3. Will the Library close if bed bugs are found?
The Monroe County Library System will take all steps deemed necessary in the case of bed bug detection in a branch, as determined by the Library Director and government officials.
4. How do I minimize my risk of bed bug exposure?
Bed bugs are excellent hitchhikers. When visiting public places, including libraries, it is recommended that you keep bags and other personal items off the floor or soft fabric covered furniture, and refrain from wearing clothing that might drag across carpeted areas. It is also recommended to ask questions and educate yourself as much as possible. The Library has always been a source of reliable information and will continue to serve this role during this time. We encourage you to ask questions and stay informed, and we invite you to participate in honest conversation with us regarding the situation.

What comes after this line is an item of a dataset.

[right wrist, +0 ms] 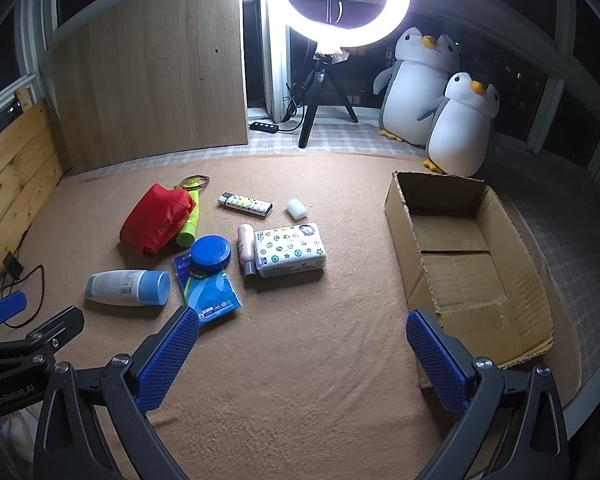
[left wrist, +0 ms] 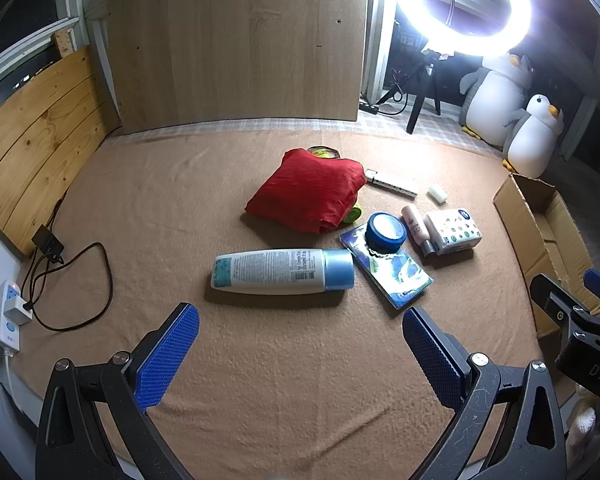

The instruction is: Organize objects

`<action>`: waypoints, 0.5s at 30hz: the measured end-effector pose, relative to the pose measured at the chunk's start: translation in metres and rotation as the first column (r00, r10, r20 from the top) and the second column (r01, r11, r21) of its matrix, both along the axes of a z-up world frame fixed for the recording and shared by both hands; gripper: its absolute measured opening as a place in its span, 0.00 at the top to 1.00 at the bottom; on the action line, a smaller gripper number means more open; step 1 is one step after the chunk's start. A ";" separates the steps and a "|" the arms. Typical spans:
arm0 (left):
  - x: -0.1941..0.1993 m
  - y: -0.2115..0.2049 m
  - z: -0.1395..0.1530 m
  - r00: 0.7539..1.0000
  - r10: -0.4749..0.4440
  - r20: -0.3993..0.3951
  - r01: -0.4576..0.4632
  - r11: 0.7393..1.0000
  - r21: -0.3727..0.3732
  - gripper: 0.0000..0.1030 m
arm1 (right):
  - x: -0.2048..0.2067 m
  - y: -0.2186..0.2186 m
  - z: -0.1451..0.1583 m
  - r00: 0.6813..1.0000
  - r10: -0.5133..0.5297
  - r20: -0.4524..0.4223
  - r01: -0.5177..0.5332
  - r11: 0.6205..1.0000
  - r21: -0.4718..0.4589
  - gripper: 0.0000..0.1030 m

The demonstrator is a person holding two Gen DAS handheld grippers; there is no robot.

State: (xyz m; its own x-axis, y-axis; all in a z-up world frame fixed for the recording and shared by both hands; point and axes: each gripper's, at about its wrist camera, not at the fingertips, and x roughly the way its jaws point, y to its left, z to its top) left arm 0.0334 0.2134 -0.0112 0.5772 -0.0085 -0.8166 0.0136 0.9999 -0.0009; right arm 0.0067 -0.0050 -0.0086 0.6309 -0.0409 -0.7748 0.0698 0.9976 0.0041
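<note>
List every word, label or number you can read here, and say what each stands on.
"GenRobot.AI": on the left gripper's black body, seen from the right wrist view.
"DAS": cut off, on the right gripper's body, seen from the left wrist view.
White bottle: back print and barcode, too small to read.
Tissue pack, blue packet, lighter: print too blurred.

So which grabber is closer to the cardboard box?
Right. The right gripper hovers open just beside the cardboard box; the left gripper hangs open farther away, over the white bottle.
</note>
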 end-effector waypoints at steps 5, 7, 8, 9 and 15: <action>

5. What to do if you find evidence of affected Library Materials?
The Library recommends that if you believe you have found signs of a bed bug or eggs in a library item, please seal the item in a sealable plastic bag and notify the branch from which you received it. Please return the sealed plastic bag directly to a staff person—do not put the item in a drop box. Do not attempt to treat library materials on your own by placing them in the microwave or oven. There is a metal RFID tag in the items that will spark and start a fire. Do not spray library materials with pesticides.
6. Can I ask staff for information or updates about the situation?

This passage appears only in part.